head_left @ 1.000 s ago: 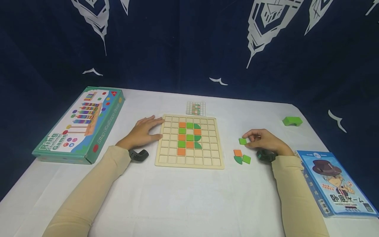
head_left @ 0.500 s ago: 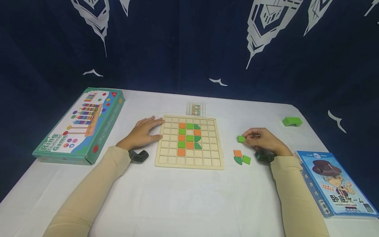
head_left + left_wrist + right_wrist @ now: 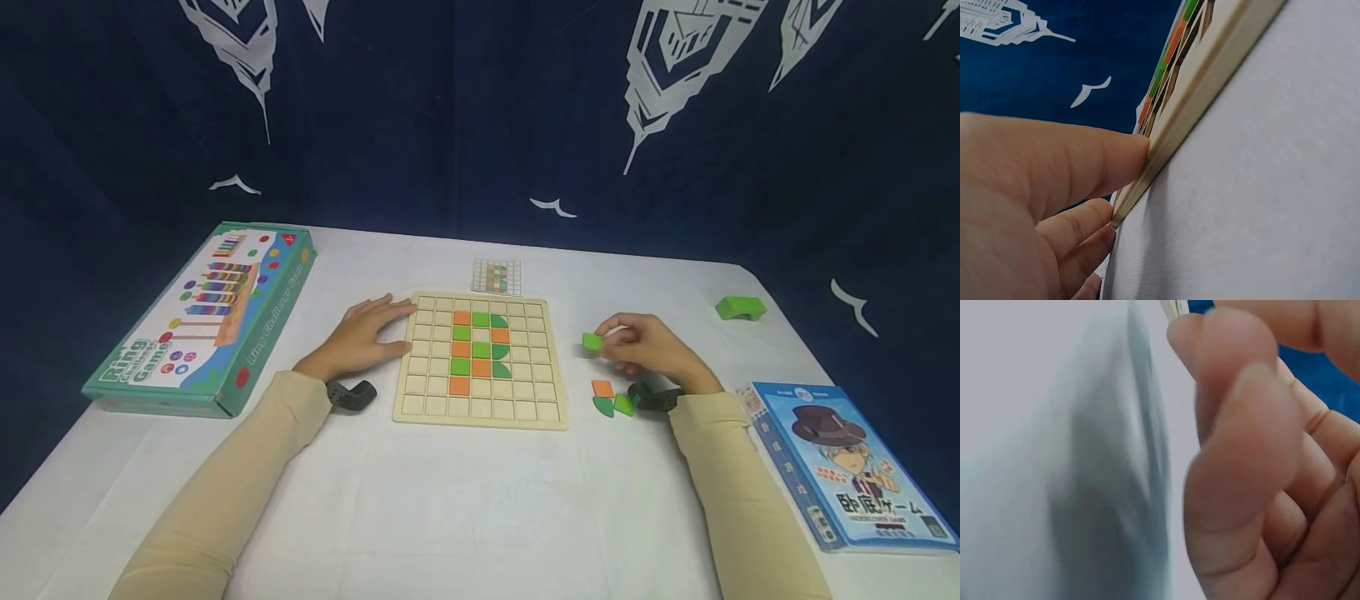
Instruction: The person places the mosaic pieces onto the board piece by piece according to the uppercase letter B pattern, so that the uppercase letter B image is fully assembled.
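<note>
A pale wooden grid board point(image 3: 435, 406) lies mid-table, with orange and green squares and dark green quarter-round tiles set in its middle cells. Against its left edge rests my left hand point(image 3: 363, 333), fingers extended; the left wrist view has the thumb point(image 3: 1125, 156) touching the board's rim point(image 3: 1175, 125). To the right of the board my right hand point(image 3: 648, 346) pinches a light green square tile point(image 3: 592, 342) above the cloth. In the right wrist view the curled fingers point(image 3: 1241, 456) fill the picture and the tile cannot be made out.
Below the right hand lie an orange square point(image 3: 602, 388), a dark green quarter-round point(image 3: 603, 406) and a green square point(image 3: 623, 405). A pattern card point(image 3: 496, 276) lies behind the board. Boxes flank both sides: green point(image 3: 202, 317) left, blue point(image 3: 855, 467) right. A green arch block point(image 3: 741, 307) stands back right.
My right hand has lifted the light green square tile and carried it left and slightly away from me, toward the board. My left hand has stayed at the board's edge.
</note>
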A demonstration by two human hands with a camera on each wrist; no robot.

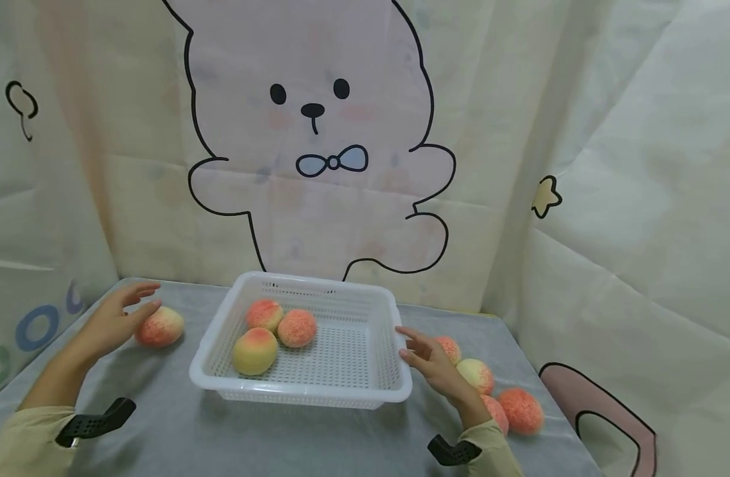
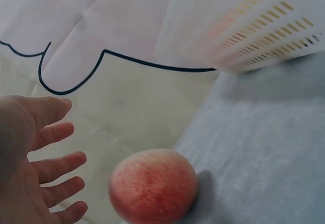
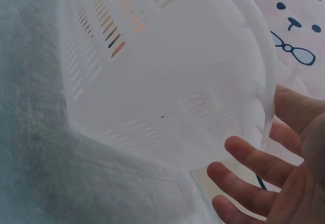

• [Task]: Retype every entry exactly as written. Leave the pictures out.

• [Final answer]:
head_left @ 1.000 s ago: 
head_left @ 0.500 s ago: 
head_left + left_wrist + right_wrist @ now: 
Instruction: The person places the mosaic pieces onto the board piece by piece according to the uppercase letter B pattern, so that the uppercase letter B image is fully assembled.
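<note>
A pale wooden grid board point(image 3: 435, 406) lies mid-table, with orange and green squares and dark green quarter-round tiles set in its middle cells. Against its left edge rests my left hand point(image 3: 363, 333), fingers extended; the left wrist view has the thumb point(image 3: 1125, 156) touching the board's rim point(image 3: 1175, 125). To the right of the board my right hand point(image 3: 648, 346) pinches a light green square tile point(image 3: 592, 342) above the cloth. In the right wrist view the curled fingers point(image 3: 1241, 456) fill the picture and the tile cannot be made out.
Below the right hand lie an orange square point(image 3: 602, 388), a dark green quarter-round point(image 3: 603, 406) and a green square point(image 3: 623, 405). A pattern card point(image 3: 496, 276) lies behind the board. Boxes flank both sides: green point(image 3: 202, 317) left, blue point(image 3: 855, 467) right. A green arch block point(image 3: 741, 307) stands back right.
My right hand has lifted the light green square tile and carried it left and slightly away from me, toward the board. My left hand has stayed at the board's edge.
</note>
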A demonstration by two human hands with a camera on each wrist; no robot.

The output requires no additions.